He is the author of the much-celebrated Stocks for the Long Run.

He has long advocated on behalf of stock market investing.

And yes, even in the midst of The Great Recession, Jeremy Siegel still believes that stocks are the best investment for the long run.

When Siegel, Wharton’s Russell E. Palmer Professor of Finance, spoke to Wharton alumni on Saturday morning as part of the School’s 2010 Reunion Weekend,  his message was simple and clear: Stocks are still the answer.

“Stocks are indeed the most volatile short-run asset class,” Siegel said. “But that [volatility] seems to fade into insignificance when you look at the upward thrust in value over time. In the long run, there is no asset class that yields a more stable return. Stocks are the most unstable asset class in the short run and the most stable in the long run.”

History bears that out, Siegel said.

As he told his audience, from 1802 until 2009, the average real return on stocks was 6.6 percent per year, after inflation. Bonds returned 3.6 percent. Bills returned 2.8 percent. And gold? A measly 0.5 percent.

“Over all long-term periods, stocks have returned between 6 and 7 percent per year after inflation,” Siegel said. “It’s quite remarkable. No other asset class even approaches that stability.”

He added: “People talk about the safety there is in government bonds. In the long run, there is no safety in government bonds. I don’t mean default. I mean inflation.”

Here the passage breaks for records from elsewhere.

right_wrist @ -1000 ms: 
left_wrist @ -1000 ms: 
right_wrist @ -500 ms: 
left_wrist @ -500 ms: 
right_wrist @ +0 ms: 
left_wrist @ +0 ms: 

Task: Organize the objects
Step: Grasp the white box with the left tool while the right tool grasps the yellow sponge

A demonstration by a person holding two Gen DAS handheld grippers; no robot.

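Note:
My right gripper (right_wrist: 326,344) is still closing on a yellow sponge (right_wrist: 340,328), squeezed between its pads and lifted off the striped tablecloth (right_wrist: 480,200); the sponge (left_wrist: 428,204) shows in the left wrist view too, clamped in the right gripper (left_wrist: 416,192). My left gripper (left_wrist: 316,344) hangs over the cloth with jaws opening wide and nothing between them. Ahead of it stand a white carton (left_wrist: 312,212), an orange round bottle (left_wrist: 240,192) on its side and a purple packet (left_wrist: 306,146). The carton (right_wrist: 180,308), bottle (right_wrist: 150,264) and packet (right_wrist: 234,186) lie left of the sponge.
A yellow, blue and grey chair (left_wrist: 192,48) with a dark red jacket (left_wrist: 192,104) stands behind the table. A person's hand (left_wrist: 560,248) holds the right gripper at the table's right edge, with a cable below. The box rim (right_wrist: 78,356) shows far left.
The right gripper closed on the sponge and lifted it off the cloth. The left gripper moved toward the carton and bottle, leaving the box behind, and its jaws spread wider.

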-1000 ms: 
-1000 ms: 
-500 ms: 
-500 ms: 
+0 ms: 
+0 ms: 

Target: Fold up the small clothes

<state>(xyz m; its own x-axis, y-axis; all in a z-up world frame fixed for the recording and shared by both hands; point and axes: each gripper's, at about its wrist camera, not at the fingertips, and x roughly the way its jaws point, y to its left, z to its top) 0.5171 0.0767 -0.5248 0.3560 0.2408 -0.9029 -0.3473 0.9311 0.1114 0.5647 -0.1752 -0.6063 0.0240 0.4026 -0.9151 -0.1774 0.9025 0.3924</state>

The value of stocks is not limited to the United States, either. After Siegel published Stocks for the Long Run, a team of British researchers used similar methodology to study returns in more than 16 other countries. The results? Stocks vastly outperformed other asset classes there as well.

“Over the last 100 or 110 years, the U.S. isn’t even No. 1 [in stock market returns],” Siegel said. “South Africa and Australia have higher real returns over the last 110 years than the United States. In every country in the world, stocks have dominated [other] assets. And stocks have dominated them by a large margin.”